Task instructions: Leaving out the pictures, retype the lines from the top of the listing through the line with "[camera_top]" exactly.

Data block:
--
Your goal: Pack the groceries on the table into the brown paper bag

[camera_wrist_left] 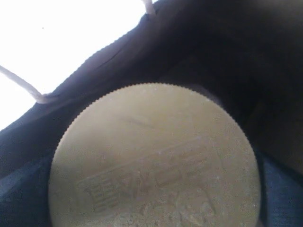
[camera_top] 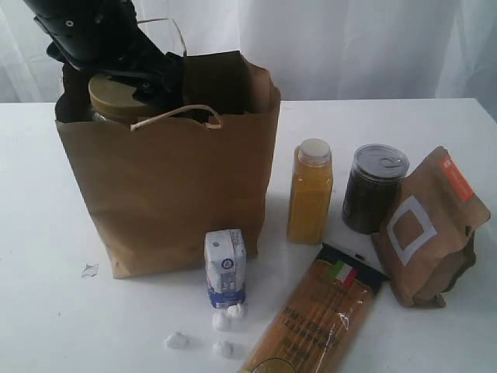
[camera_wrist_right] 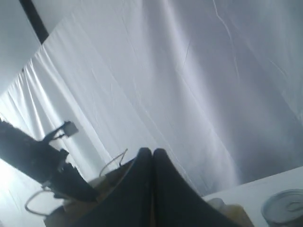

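Observation:
The brown paper bag [camera_top: 171, 186] stands open on the left of the table [camera_top: 46, 311]. My left gripper [camera_top: 128, 85] hangs in its mouth, shut on the clear tan-lidded jar [camera_top: 115, 97]. The jar's lid [camera_wrist_left: 156, 161] fills the left wrist view, hiding the fingers. On the table stand the white-blue carton [camera_top: 225, 268], yellow-orange bottle [camera_top: 311, 194], dark can [camera_top: 374, 186] and brown pouch [camera_top: 427, 225]. The spaghetti packet [camera_top: 318, 322] and small white lumps [camera_top: 223, 320] lie in front. My right gripper [camera_wrist_right: 152, 152] is shut and empty, raised towards the curtain, out of the exterior view.
A white curtain [camera_top: 349, 39] hangs behind the table. A small clear scrap [camera_top: 90, 270] lies left of the bag. The bag's near loop handle [camera_top: 178, 115] droops over its front rim. The can [camera_wrist_right: 284, 208] shows low in the right wrist view.

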Controlling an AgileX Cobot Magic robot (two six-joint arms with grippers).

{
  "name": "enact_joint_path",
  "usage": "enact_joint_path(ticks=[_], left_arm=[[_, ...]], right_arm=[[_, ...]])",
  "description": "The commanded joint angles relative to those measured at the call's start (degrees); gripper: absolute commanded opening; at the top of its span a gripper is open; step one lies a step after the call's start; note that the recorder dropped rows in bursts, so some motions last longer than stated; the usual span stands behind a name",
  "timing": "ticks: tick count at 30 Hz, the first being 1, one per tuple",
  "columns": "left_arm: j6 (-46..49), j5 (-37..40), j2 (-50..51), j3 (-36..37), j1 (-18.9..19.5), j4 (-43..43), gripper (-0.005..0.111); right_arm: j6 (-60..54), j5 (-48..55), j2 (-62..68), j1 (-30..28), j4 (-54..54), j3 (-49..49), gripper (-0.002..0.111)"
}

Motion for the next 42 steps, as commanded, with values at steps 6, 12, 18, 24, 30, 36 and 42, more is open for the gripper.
enact_joint_path(ticks=[6,12,18,24,30,36,42], left_arm=[[0.65,0.45,-1.13,-0.1,-0.02,-0.74,0.1],[0.64,0.88,-1.13,-0.1,-0.02,-0.74,0.1],[0.64,2.47,-1.13,-0.1,-0.02,-0.74,0.1],[1.68,3.13,-1.13,-0.1,-0.02,-0.74,0.1],[2.8,3.13,-1.13,-0.1,-0.02,-0.84,0.1],[2.8,2.86,-1.13,-0.1,-0.02,-0.93,0.1],[3.82,2.07,-1.13,-0.1,-0.02,-1.96,0.1]], right_arm=[[1.99,-1.71,5.83,0.0,2.92,-7.35,0.0],[1.32,11.64,23.36,0.0,-2.26,-22.09,0.0],[0.38,20.78,43.82,0.0,-8.12,-36.93,0.0],[-13.32,35.54,59.28,0.85,-5.9,-53.8,0.0],[-36.44,48.44,71.78,1.7,11.72,-68.72,0.0],[-44.99,60.16,81.09,1.7,19.65,-79.45,0.0],[-46.48,64.49,88.11,1.7,19.65,-84.64,0.0]])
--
Task response:
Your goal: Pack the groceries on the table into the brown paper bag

[camera_wrist_left] 
[camera_top] 

That concludes the response.